With trestolone ace I've continued the YK11, which is a very interesting compound. While it's considered and sold as a SARM, it has a 19-nor structure and is a partial rather than full agonist of the AR. At least as an injectable, its effect seems more akin to a DHT-derived AAS - very dry and with an anti-estrogen effect. I had minimal signs of suppression with my prior attempted RAD140+enclo SARM/SERM cycle, but crashed my E2 almost immediately after adding 10mg/day of YK11. I would prefer to use something like Primobolan instead, being much better researched, but don't have a source, unfortunately.

I'm currently injecting 12.5mg trest ace + 5mg YK11 twice daily. Injections are painless/subQ so higher frequency and subQ absorption is slower than IM, so I felt this should minimize spikes in aromatizable androgen.

Also I'm almost certainly 100% suppressed at this point, the 'boys' went from big on enclo to raisins now, so there is likely nearly zero testosterone in my body, save for whatever my adrenals make.
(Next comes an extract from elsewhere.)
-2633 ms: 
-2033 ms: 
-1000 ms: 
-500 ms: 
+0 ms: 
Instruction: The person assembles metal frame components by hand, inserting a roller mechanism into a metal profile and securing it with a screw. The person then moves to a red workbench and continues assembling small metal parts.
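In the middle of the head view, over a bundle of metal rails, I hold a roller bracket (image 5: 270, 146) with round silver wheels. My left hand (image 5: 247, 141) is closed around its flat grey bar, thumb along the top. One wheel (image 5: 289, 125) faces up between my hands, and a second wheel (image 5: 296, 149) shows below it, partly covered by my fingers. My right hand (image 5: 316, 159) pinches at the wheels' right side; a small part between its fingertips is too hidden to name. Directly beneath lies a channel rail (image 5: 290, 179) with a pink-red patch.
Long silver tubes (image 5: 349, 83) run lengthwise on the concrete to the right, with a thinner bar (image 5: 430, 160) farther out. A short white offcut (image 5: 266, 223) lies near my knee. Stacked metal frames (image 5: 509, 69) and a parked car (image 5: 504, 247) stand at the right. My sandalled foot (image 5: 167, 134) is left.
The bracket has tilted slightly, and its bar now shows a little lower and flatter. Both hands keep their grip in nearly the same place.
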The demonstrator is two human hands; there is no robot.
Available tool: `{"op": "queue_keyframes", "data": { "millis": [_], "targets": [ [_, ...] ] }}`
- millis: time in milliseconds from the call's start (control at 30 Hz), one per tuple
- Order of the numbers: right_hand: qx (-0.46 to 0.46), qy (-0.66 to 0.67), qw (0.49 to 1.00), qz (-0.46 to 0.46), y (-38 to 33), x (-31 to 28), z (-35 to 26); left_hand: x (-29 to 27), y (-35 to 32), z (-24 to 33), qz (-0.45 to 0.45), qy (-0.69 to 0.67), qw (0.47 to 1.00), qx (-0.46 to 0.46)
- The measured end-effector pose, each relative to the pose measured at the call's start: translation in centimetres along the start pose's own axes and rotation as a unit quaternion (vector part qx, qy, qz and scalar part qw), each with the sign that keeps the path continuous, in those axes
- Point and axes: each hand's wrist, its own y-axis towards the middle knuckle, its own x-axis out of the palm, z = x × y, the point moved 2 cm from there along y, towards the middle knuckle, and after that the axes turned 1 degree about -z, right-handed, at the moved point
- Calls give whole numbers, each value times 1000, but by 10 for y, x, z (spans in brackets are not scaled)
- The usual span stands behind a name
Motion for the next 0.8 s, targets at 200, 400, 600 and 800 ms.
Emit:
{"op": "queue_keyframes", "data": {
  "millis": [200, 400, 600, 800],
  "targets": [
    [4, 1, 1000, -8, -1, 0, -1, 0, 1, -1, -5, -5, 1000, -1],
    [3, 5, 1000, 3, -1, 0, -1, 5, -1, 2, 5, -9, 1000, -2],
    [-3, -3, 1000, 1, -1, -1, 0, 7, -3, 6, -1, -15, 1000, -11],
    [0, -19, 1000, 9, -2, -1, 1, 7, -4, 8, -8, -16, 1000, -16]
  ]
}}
I think the E2 issues many experience with this compound are greatly exacerbated by concurrent use of testosterone and/or other AAS that aromatize.

I anticipate eliminating the estrogen control once I reduce my dose to < 5mg/day as "TRT". I'll see how that goes for a few months, check bloods, then can blast again for 8-12 weeks, if I want to - which I likely will!

I do wish there was a blood test for 7a-methylestradiol, it would make management much more straightforward. Without it, just need to make on the fly adjustments based on judgment and symptoms.

Note: I also think trestolone may convert directly into estrone, probably in the liver, which can then metabolize into estradiol... I'm still trying to figure that pathway out.